Apfel and Goldstein formed Flo-Arb in late 1984 to make a market in Comex gold options--that is, to keep an inventory of options on hand to sell to other investors, such as a stock brokerage in the over-the-counter market. Working with capital put up by some limited partners, they say they had turned a profit of $1.3 million by early March, when they were Volume’s biggest customers. Not only was that money tied up in options held in their Volume account, they say, the chaotic liquidation that followed Volume’s suspension turned their profitable position into a $1.7-million loss.

On March 20, Owen Morrissey cornered Apfel on the trading floor to tell him the firm was having “problems” and he would have to immediately stop trading through his Volume account. A shocked Goldstein, frenetically trying to transfer Flo-Arb’s option positions to another firm, ran across the street and barged into Volume’s office. There, he recalls, he encountered Saul Dworkin, a Volume margin clerk, and demanded he transfer the accounts--"ex-pit” them, in futures talk.

Dworkin took Goldstein to an upstairs men’s room where he checked under the stall doors before telling him the firm was basically insolvent: “Ramy,” he said, “there’s nothing here.”

For the next three days, Goldstein and Apfel tried to have their positions transferred from Volume to another firm. Comex rules state the clearing house must “endeavor” to transfer accounts of innocent customers before liquidating positions of a failed member firm; in this case, the clearing house chose to liquidate everyone.

Another trader called the clearing house to emphasize that his positions had to be liquidated carefully to preserve their risk-free construction. He reached an association lawyer and warned him a liquidation could cause him substantial losses.

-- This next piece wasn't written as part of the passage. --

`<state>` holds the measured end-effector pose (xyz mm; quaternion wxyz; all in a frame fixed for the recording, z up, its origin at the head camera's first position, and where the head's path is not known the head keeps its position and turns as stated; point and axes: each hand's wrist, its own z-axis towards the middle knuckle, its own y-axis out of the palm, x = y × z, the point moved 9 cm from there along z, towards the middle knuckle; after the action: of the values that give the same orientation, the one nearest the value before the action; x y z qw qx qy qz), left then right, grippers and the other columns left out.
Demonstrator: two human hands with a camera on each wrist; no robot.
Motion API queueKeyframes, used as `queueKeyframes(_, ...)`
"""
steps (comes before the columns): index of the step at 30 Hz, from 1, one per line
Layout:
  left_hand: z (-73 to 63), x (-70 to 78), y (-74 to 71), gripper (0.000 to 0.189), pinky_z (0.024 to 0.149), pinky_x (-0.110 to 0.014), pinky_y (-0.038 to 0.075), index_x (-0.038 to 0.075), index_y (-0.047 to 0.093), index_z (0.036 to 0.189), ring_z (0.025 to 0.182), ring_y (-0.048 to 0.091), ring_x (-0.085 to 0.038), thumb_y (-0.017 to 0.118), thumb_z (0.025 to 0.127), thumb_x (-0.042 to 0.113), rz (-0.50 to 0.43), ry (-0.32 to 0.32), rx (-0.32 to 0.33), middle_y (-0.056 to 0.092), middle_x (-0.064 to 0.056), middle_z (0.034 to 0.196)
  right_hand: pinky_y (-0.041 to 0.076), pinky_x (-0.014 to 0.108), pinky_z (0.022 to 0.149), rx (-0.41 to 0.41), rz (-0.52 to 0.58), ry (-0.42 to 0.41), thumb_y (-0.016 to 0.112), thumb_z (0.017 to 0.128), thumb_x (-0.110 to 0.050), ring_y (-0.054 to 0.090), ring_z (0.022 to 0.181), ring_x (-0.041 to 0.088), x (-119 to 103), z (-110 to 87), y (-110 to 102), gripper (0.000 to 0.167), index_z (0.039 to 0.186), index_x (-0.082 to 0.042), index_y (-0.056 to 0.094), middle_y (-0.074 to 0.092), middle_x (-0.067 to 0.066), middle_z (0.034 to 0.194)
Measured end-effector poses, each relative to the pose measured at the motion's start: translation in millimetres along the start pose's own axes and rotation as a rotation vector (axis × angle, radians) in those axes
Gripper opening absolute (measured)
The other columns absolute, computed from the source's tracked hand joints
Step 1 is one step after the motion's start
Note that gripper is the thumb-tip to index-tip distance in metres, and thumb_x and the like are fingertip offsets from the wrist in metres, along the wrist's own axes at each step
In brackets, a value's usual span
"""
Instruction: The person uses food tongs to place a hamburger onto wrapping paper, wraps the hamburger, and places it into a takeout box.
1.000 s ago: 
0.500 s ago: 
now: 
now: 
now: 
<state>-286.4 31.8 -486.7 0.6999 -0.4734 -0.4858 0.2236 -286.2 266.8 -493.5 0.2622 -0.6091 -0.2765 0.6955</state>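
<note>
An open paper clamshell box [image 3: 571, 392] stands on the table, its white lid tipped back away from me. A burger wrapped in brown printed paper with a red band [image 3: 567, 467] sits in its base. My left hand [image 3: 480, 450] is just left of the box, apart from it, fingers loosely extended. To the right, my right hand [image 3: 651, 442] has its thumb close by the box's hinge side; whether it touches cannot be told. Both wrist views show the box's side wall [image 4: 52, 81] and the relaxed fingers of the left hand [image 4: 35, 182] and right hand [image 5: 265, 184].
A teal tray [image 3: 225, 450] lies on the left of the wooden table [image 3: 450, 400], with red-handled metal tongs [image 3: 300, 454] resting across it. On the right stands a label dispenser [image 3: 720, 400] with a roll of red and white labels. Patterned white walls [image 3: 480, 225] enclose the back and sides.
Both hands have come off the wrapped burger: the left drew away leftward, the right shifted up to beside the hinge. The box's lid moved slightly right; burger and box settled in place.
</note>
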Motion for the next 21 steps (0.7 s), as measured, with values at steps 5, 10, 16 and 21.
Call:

“He was totally unfeeling,” the trader says. “He said, ‘If you’re a customer of Volume, consider that you have no more position. It’s being liquidated.’ He hung up on me.”

Final Blood Bath

But clearing house officials say Volume’s insolvency made it impossible to transfer any customer accounts, for at that point none was adequately capitalized because there was no margin money left in Volume’s accounts.

The liquidation, traders say, was the final blood bath. “They want everybody to think this was an orderly liquidation,” Apfel says. “This liquidation was brutal.”

Apfel and others say the clearing house tried to dump so many options on the exchange at once it threw the market’s delicate supply-and-demand balance out of whack. Flo-Arb and the Westheimer group, two of Volume’s biggest customers, together held as much as 70% of the outstanding positions on some options: They were the market, and the wholesale liquidation of their positions was costly.

Word apparently got out on the Comex floor that the clearing house was holding something akin to a distress sale. Comex members left their own posts to join the throng at the gold ring.

“Strangers came over to buy like crazy,” says trader Schwartz. “These were guys I’d never seen before.” Some people think these interlopers were tipped off, about which the clearing house will not comment.

“These liquidations did not disrupt the market on the days they took place,” says the clearing house’s attorney, Stephen Selig. “But whether people knew it was coming, I can’t tell you.”

What concerns some traders now is that any settlement will not cover trading losses they suffered from the liquidation--only whatever cash is left in their Volume accounts. Comex’s Brody, questioning whether any Volume customer is strictly “innocent,” argues this is as it should be.

“The customer who wants to be made whole to the point before this happened is not realistic,” he says. “For better or worse, he had his funds at a firm that was mismanaged or misjudged the Westheimers. He could have done business with someone else.”